:: Problem statement ::
Where a picture shows up in the listing below, omit it and output the rest exactly.

:: Dataset excerpt ::
▼
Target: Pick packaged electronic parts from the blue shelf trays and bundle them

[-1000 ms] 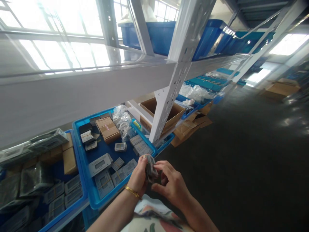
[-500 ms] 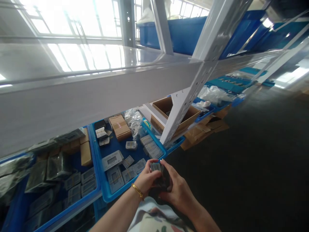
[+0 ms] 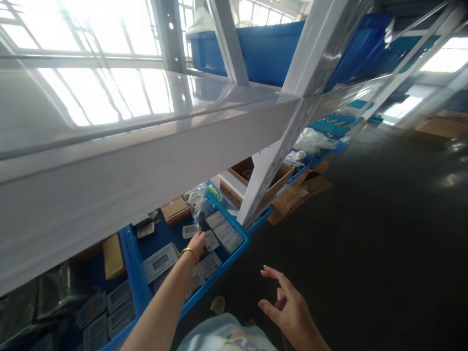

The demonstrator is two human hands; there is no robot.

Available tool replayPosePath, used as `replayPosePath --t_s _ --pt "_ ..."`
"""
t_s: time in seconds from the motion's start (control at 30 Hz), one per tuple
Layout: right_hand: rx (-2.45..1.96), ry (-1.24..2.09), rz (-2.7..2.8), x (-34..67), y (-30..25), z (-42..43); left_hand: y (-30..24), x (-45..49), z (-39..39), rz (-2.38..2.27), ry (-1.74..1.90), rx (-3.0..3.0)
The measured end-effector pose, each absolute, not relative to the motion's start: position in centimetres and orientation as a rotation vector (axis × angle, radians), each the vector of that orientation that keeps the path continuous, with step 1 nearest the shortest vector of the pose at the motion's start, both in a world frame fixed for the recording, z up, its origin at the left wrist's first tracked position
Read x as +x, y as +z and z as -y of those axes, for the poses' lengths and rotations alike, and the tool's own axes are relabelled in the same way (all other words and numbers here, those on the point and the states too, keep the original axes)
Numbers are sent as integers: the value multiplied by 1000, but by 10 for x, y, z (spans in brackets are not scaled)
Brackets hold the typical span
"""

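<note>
My left hand [image 3: 198,242], a gold bangle at its wrist, reaches into a blue tray [image 3: 190,308]. Its fingers close on the left edge of a small stack of grey-white cards [image 3: 211,241], partly hiding it. Beside that lie a banded stack of similar cards [image 3: 191,231], with a window shape on top, and a larger white panel [image 3: 161,262] with a dark rectangular window. Over the dark floor, my right hand [image 3: 287,307] is empty, thumb and forefinger apart.
A white shelf beam [image 3: 146,180] crosses above the trays, and a slotted upright [image 3: 268,165] stands at the tray's right corner. Behind that upright is a cardboard box [image 3: 280,183]. Another blue tray with dark wrapped packs [image 3: 58,290] lies at left.
My hands have come apart. The left moved forward into the tray with the card stack; the right let go and opened over the floor. The view has shifted slightly.
</note>
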State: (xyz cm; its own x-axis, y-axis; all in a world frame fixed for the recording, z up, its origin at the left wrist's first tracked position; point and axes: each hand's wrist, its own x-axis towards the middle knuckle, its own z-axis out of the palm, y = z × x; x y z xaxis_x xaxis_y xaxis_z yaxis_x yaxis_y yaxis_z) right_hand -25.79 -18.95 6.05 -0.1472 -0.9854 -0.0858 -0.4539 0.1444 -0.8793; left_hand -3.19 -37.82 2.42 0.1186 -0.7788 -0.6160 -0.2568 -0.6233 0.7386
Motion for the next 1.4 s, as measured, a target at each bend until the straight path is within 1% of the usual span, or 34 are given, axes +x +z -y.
replayPosePath --t_s 0.07,0.13,0.2,0.23,0.3,0.37,0.47,0.53,0.6,0.67,0.8,0.87,0.93,1.17,1.3,1.4 --pt "-1184 -1065 -1717 -261 59 186 34 -27 373 1037 -1533 1987" --pt "-807 -1280 -1601 -267 64 186 47 -20 365 1156 -1478 2000" --pt "-413 -1486 -1377 -274 73 189 61 -16 358 1339 -1285 2002" --pt "-290 -1557 -1287 -279 78 192 66 -18 354 1433 -1198 1961" --pt "-177 -1657 -1185 -289 85 198 76 -32 347 1617 -1087 1751" --pt "-162 -1740 -1161 -299 89 205 84 -62 335 1756 -1384 1474" --pt "-182 -1840 -1198 -308 90 216 97 -130 310 1921 -2053 1036" --pt "-234 -1900 -1316 -314 89 222 103 -180 297 1950 -2363 761" --pt "-331 -1937 -1471 -328 90 222 107 -226 291 1833 -2673 574" --pt "-433 -1937 -1600 -350 92 215 110 -264 292 1665 -2896 574" --pt "-520 -1951 -1852 -411 99 182 115 -324 303 1518 -3109 617" --pt "-462 -1945 -1883 -439 101 166 119 -352 304 1530 -3151 600" --pt "-376 -1926 -1812 -463 103 155 125 -380 301 1601 -3119 640" --pt "-291 -2043 -1863 -533 98 145 129 -473 296 1934 -2791 692" --pt "-391 -2061 -1819 -583 93 147 117 -528 303 1875 -2769 732" --pt "-421 -1985 -1780 -624 92 161 110 -574 307 1866 -2804 662"
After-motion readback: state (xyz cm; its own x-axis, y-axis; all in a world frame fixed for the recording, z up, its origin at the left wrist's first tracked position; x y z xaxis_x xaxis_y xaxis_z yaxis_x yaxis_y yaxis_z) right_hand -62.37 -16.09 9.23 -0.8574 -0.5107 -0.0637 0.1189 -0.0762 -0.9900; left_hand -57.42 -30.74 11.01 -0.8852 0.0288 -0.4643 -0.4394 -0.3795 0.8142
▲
:: Your response ::
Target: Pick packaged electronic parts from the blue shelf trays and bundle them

[-1000 ms] 
[-500 ms] 
[+0 ms] 

The demonstrator is two human hands; there is no robot.

Available tool replayPosePath, used as `replayPosePath --t_s _ --pt "_ ..."`
"""
t_s: time in seconds from the motion's start (control at 30 Hz), one per tuple
Layout: right_hand: rx (-2.45..1.96), ry (-1.24..2.09), rz (-2.7..2.8), x (-34..67), y (-30..25), z (-42..43); left_hand: y (-30..24), x (-45..49), z (-39..39), rz (-2.38..2.27), ry (-1.74..1.90), rx (-3.0..3.0)
The measured end-effector pose, each absolute, not relative to the motion's start: position in centimetres and orientation as a rotation vector (axis × angle, radians), each the vector of that orientation that keeps the path continuous, with step 1 nearest the shortest vector of the pose at the motion's start, both in a world frame fixed for the recording, z up, its origin at the left wrist's first tracked position
Read x as +x, y as +z and z as -y of those axes, for the poses' lengths and rotations alike, and the tool's own axes are relabelled in the same way (all other words and numbers here, those on the point and the states too, keep the original axes)
Numbers are sent as integers: the value multiplied by 1000, but by 10 for x, y, z (spans in brackets are not scaled)
Brackets hold the typical span
"""

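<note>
My left hand [image 3: 198,242], a gold bangle at its wrist, reaches into a blue tray [image 3: 190,308]. Its fingers close on the left edge of a small stack of grey-white cards [image 3: 211,241], partly hiding it. Beside that lie a banded stack of similar cards [image 3: 191,231], with a window shape on top, and a larger white panel [image 3: 161,262] with a dark rectangular window. Over the dark floor, my right hand [image 3: 287,307] is empty, thumb and forefinger apart.
A white shelf beam [image 3: 146,180] crosses above the trays, and a slotted upright [image 3: 268,165] stands at the tray's right corner. Behind that upright is a cardboard box [image 3: 280,183]. Another blue tray with dark wrapped packs [image 3: 58,290] lies at left.
My hands have come apart. The left moved forward into the tray with the card stack; the right let go and opened over the floor. The view has shifted slightly.
</note>
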State: (xyz cm; its own x-axis, y-axis; all in a world frame fixed for the recording, z up, its origin at the left wrist's first tracked position; point and axes: each hand's wrist, its own x-axis towards the middle knuckle, its own z-axis out of the palm, y = z × x; x y z xaxis_x xaxis_y xaxis_z yaxis_x yaxis_y yaxis_z) right_hand -25.79 -18.95 6.05 -0.1472 -0.9854 -0.0858 -0.4539 0.1444 -0.8793; left_hand -3.19 -37.82 2.42 0.1186 -0.7788 -0.6160 -0.2568 -0.6233 0.7386
Motion for the next 1.4 s, as measured, a target at each bend until the straight path is within 1% of the usual span, or 34 are given, axes +x +z -y.
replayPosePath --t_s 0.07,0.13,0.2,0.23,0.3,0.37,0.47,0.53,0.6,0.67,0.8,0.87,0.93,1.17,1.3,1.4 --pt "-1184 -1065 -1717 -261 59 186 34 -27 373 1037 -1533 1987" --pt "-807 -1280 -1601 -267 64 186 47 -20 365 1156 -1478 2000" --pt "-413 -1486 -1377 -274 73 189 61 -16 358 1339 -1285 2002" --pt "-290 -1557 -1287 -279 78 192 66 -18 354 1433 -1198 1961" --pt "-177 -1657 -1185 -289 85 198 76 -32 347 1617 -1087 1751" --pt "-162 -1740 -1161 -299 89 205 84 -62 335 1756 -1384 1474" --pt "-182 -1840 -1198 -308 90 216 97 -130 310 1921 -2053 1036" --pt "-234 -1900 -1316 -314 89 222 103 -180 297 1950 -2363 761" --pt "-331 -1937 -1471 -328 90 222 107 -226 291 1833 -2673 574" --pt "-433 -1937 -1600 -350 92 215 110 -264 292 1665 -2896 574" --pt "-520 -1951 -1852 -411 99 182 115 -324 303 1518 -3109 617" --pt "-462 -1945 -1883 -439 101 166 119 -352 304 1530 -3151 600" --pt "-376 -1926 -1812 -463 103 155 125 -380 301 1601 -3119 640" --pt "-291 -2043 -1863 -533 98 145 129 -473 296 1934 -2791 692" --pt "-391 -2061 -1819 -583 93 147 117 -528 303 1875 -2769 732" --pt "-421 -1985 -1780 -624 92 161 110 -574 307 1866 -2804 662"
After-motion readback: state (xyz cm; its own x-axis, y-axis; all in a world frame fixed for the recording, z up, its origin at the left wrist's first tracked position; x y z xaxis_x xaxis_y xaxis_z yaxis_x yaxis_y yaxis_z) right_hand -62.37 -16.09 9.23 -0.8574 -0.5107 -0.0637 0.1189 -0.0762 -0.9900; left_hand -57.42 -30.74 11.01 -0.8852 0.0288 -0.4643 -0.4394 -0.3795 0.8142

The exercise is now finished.